ACTIVITY: Please copy the material under this line exactly, keeping every line.

--

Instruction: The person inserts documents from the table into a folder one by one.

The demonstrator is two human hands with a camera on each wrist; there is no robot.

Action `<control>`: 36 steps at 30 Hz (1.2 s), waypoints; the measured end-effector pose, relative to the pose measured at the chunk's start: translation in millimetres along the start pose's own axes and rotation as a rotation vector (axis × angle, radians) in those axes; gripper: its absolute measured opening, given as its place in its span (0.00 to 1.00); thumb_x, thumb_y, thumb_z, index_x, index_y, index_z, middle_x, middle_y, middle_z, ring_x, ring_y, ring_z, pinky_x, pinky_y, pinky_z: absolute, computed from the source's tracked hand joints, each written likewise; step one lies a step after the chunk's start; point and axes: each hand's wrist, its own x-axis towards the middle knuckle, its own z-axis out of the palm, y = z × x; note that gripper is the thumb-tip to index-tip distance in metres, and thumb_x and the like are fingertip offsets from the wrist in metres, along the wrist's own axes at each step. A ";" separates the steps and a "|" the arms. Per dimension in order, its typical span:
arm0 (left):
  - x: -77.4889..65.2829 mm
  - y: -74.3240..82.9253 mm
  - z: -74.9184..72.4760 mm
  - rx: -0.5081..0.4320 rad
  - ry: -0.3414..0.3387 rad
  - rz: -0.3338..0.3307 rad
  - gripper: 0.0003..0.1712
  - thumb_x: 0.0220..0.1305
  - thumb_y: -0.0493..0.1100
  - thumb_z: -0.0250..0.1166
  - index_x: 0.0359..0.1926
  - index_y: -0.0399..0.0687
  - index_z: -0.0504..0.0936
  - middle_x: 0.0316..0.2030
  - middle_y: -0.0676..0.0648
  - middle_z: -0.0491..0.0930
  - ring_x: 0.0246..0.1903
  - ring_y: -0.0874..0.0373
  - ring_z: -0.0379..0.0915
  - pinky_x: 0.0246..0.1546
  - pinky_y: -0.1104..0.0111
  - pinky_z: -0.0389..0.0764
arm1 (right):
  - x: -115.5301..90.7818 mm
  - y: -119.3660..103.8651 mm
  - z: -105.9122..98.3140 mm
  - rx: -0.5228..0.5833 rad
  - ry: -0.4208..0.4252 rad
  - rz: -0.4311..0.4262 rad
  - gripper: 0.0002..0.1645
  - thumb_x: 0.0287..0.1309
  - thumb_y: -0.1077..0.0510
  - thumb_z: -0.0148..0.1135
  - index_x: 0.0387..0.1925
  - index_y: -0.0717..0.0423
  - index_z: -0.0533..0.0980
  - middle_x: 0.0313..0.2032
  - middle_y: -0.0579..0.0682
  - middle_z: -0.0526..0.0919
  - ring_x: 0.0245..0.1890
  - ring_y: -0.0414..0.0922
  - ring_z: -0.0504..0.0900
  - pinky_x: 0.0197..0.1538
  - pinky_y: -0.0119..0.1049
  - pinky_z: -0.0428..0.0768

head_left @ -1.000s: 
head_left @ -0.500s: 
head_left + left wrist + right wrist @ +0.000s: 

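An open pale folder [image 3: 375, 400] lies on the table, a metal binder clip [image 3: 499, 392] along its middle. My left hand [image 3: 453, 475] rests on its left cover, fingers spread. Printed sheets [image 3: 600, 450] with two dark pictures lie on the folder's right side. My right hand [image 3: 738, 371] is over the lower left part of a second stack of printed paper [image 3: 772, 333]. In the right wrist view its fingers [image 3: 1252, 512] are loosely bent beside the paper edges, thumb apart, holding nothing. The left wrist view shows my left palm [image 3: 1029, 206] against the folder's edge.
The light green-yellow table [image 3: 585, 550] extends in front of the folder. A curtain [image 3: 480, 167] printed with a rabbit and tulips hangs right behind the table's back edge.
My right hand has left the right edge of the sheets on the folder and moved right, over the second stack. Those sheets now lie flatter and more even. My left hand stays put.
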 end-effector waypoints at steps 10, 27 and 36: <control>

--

SOLUTION FOR THIS EXERCISE:
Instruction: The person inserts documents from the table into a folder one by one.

The demonstrator is two human hands with a camera on each wrist; there is no robot.

Action `<control>`: 36 steps at 30 Hz (1.2 s), waypoints; the measured end-effector pose, relative to the pose measured at the chunk's start: translation in millimetres along the start pose's own axes and rotation as a rotation vector (axis × angle, radians) in those axes; gripper: its absolute measured opening, given as its place in its span (0.00 to 1.00); thumb_x, thumb_y, thumb_z, index_x, index_y, index_z, middle_x, middle_y, middle_z, ring_x, ring_y, ring_z, pinky_x, pinky_y, pinky_z: absolute, computed from the source's tracked hand joints, each written likewise; step one lies a step after the chunk's start; point and axes: each hand's wrist, its own x-axis towards the middle knuckle, its own z-axis out of the palm, y = z × x; note that gripper is the thumb-tip to index-tip distance in metres, and thumb_x and the like are fingertip offsets from the wrist in metres, along the wrist's own axes at each step. A ";" separates the steps and a "|" the arms. Per dimension in order, its typical span:
arm0 (left):
  - x: -77.4889..65.2829 mm
  - y: -74.3240..82.9253 mm
  - z: -74.9184..72.4760 mm
  - rx: -0.5081..0.4320 rad
  - ry: -0.3414..0.3387 rad
  - rz: -0.3338..0.3307 rad
  - gripper: 0.0003..0.1712
  - thumb_x: 0.0220..0.1305
  - thumb_y: -0.0493..0.1100
  - thumb_z: -0.0250..0.1166
  - index_x: 0.0359..0.1926
  - index_y: -0.0399..0.0687
  - index_z: -0.0504..0.0936
  - middle_x: 0.0316..0.2030
  - middle_y: -0.0676..0.0648
  - middle_z: -0.0491..0.0930
  - ring_x: 0.0246..0.1903
  - ring_y: -0.0874..0.0373
  - ring_z: -0.0379..0.0915
  - pinky_x: 0.0246..0.1546
  - pinky_y: -0.1104..0.0111
  - pinky_z: -0.0389..0.0764
arm1 (right):
  - x: -115.5301..90.7818 mm
  - y: -119.3660..103.8651 mm
  - z: -105.9122..98.3140 mm
  - rx: -0.5228..0.5833 rad
  - ry: -0.4208..0.4252 rad
  - rz: -0.4311..0.4262 rad
  - gripper: 0.0002..0.1645
  - thumb_x: 0.0287..0.1309
  - thumb_y: -0.1077..0.0510
  - thumb_z: -0.0148..0.1135
  - index_x: 0.0387..0.1925
  - index_y: -0.0717..0.0423
  - index_z: -0.0533..0.0980
  - middle_x: 0.0313..0.2032
  - middle_y: -0.0579..0.0682
  - middle_z: -0.0526..0.0919
  - ring_x: 0.0245..0.1890
  - ring_y: -0.0414..0.0922
  - ring_z: -0.0504..0.0900
  - pinky_x: 0.0197..0.1538
  - pinky_y: -0.0119..0.1049
  - pinky_z: -0.0428..0.0768

head_left @ -1.000s: 
head_left @ -0.500s: 
head_left + left wrist + right wrist @ +0.000s: 

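An open pale folder [image 3: 375, 400] lies on the table, a metal binder clip [image 3: 499, 392] along its middle. My left hand [image 3: 453, 475] rests on its left cover, fingers spread. Printed sheets [image 3: 600, 450] with two dark pictures lie on the folder's right side. My right hand [image 3: 738, 371] is over the lower left part of a second stack of printed paper [image 3: 772, 333]. In the right wrist view its fingers [image 3: 1252, 512] are loosely bent beside the paper edges, thumb apart, holding nothing. The left wrist view shows my left palm [image 3: 1029, 206] against the folder's edge.
The light green-yellow table [image 3: 585, 550] extends in front of the folder. A curtain [image 3: 480, 167] printed with a rabbit and tulips hangs right behind the table's back edge.
My right hand has left the right edge of the sheets on the folder and moved right, over the second stack. Those sheets now lie flatter and more even. My left hand stays put.
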 end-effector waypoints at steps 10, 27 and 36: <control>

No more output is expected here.